*The task:*
Before writing anything, find the line that contains "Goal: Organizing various", then retype the entries below exactly from their first line through that one, without pictures.

*Task material:*
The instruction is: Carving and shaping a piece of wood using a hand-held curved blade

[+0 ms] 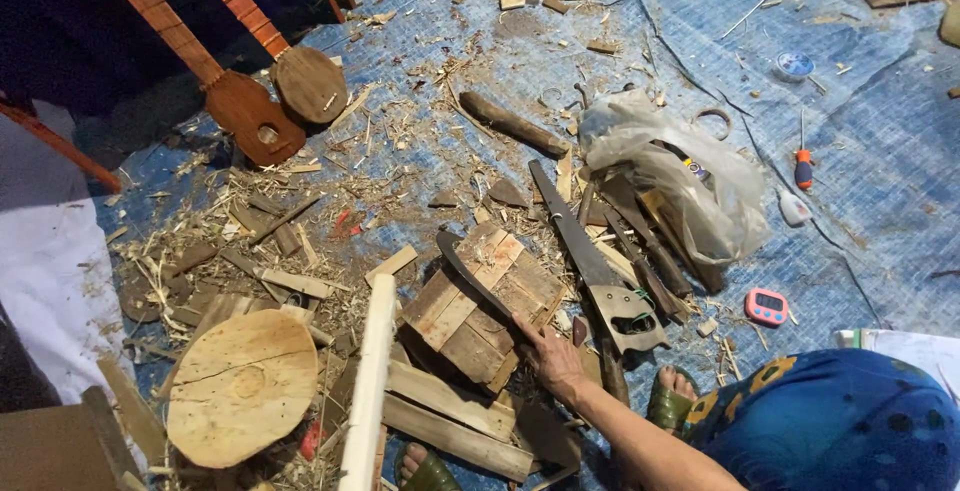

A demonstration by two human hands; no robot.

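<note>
1. Seated on the floor, we reach our right hand [553, 356] out to the handle of a curved dark blade [478, 281]; the fingers are wrapped tight about the grip, so the tool lies flat and controlled rather than loose.
2. The blade rests across a block of nailed wooden slats [480, 301], which appears to serve as a chopping base, raised off the blue tarp [880, 151].
3. Our left hand is out of view, so we cannot tell how its fingers stand.
4. A handsaw [590, 261] lies just beside the block, handle toward us, within easy reach.
5. A round wooden slab [240, 386] and a pale wooden strip [368, 391] sit near our sandalled feet, amid shavings and offcuts.
6. Two unfinished stringed instruments [260, 101] lie well apart at the upper left, kept clear of the cutting litter.
7. A plastic bag [670, 166] holds further tools.
</note>
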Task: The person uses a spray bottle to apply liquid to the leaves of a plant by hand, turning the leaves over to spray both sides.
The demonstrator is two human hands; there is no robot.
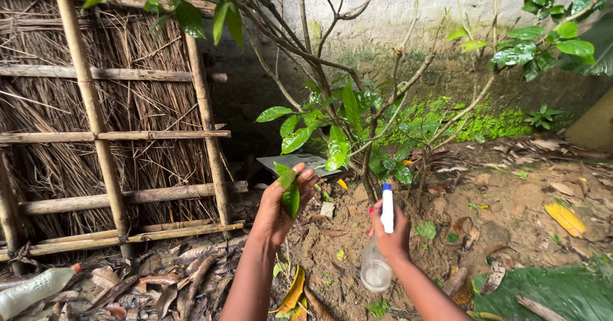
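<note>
From the head camera, we cup a green leaf [290, 196] in our left hand [278, 209], fingers curled around it, below the shrub [345, 113]. Our right hand [388, 235] grips a clear spray bottle [378, 257] upright just beside it. We judge the nozzle should face the leaf squarely, forearms raised and steady.

Open air is left between the left hand [276, 207] and the right hand [389, 235], above bare soil [511, 206]. Ahead, passage is blocked by the shrub's branches [357, 104] and leaves. The left side is closed off by a bamboo fence [102, 136]; behind the shrub, a mossy wall [447, 59] is met.
</note>
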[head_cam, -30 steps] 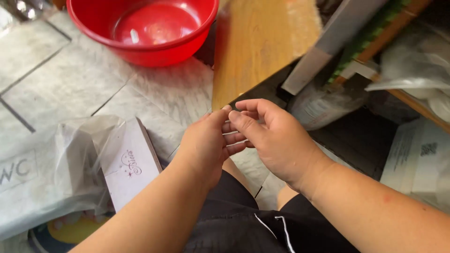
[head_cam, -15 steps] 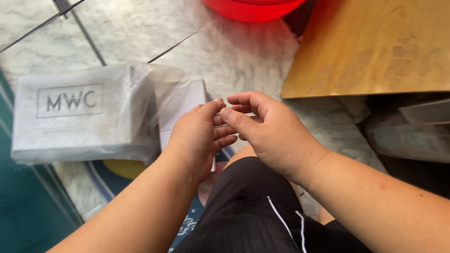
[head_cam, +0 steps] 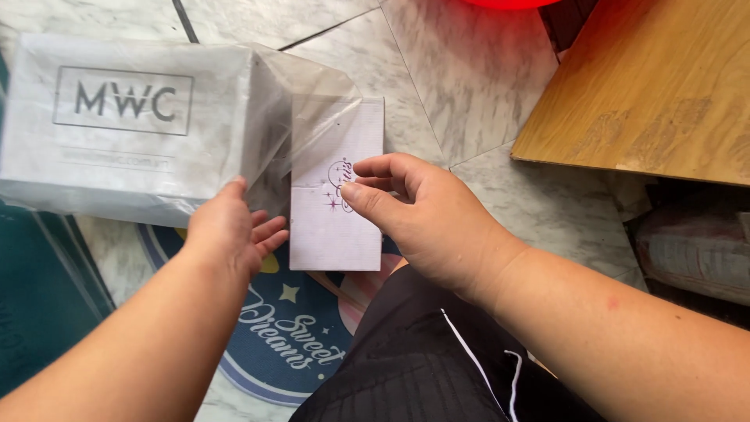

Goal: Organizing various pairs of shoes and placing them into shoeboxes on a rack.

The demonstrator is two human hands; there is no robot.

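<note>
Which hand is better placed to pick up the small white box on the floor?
Probably the right hand: its fingertips already touch the small white box at its right edge, thumb and fingers curled as a grip. The left hand is beside the plastic-wrapped grey box, apart from the small one.

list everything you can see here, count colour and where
big box: 1, white-grey, wrapped in clear plastic, upper left on the floor
small box: 1, white with a small dark emblem, centre, beside the big box, partly under the plastic flap
plastic wrap: 1, clear, loose flap over the small box's top
floor: marble-look tiles, white-grey
mat: 1, blue with stars and lettering, bottom centre
wooden board: 1, tan, upper right
red bowl: 1, only its edge shows at the top
bundle: 1, greyish, wrapped, right edge
shorts: black with white stripe, bottom
left hand: at the plastic by the big box
right hand: fingers on the small box
</note>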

*Answer below:*
The instruction is: Carving and shaping a piece of wood using a hand-held curved blade

[+0 ms] 

A demonstration by two human hands; no robot.

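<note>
1. Seated on the floor, we reach our right hand [553, 356] out to the handle of a curved dark blade [478, 281]; the fingers are wrapped tight about the grip, so the tool lies flat and controlled rather than loose.
2. The blade rests across a block of nailed wooden slats [480, 301], which appears to serve as a chopping base, raised off the blue tarp [880, 151].
3. Our left hand is out of view, so we cannot tell how its fingers stand.
4. A handsaw [590, 261] lies just beside the block, handle toward us, within easy reach.
5. A round wooden slab [240, 386] and a pale wooden strip [368, 391] sit near our sandalled feet, amid shavings and offcuts.
6. Two unfinished stringed instruments [260, 101] lie well apart at the upper left, kept clear of the cutting litter.
7. A plastic bag [670, 166] holds further tools.
</note>
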Task: The person uses a spray bottle to apply liquid to the leaves of a plant by hand, turning the leaves over to spray both sides.
The demonstrator is two human hands; there is no robot.
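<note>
From the head camera, we cup a green leaf [290, 196] in our left hand [278, 209], fingers curled around it, below the shrub [345, 113]. Our right hand [388, 235] grips a clear spray bottle [378, 257] upright just beside it. We judge the nozzle should face the leaf squarely, forearms raised and steady.

Open air is left between the left hand [276, 207] and the right hand [389, 235], above bare soil [511, 206]. Ahead, passage is blocked by the shrub's branches [357, 104] and leaves. The left side is closed off by a bamboo fence [102, 136]; behind the shrub, a mossy wall [447, 59] is met.
</note>
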[head_cam, -30 steps] 
[head_cam, -15 steps] 
[head_cam, +0 steps] 

Goal: Organizing various pairs of shoes and placing them into shoeboxes on a rack.

Nothing more is needed to finish the exercise.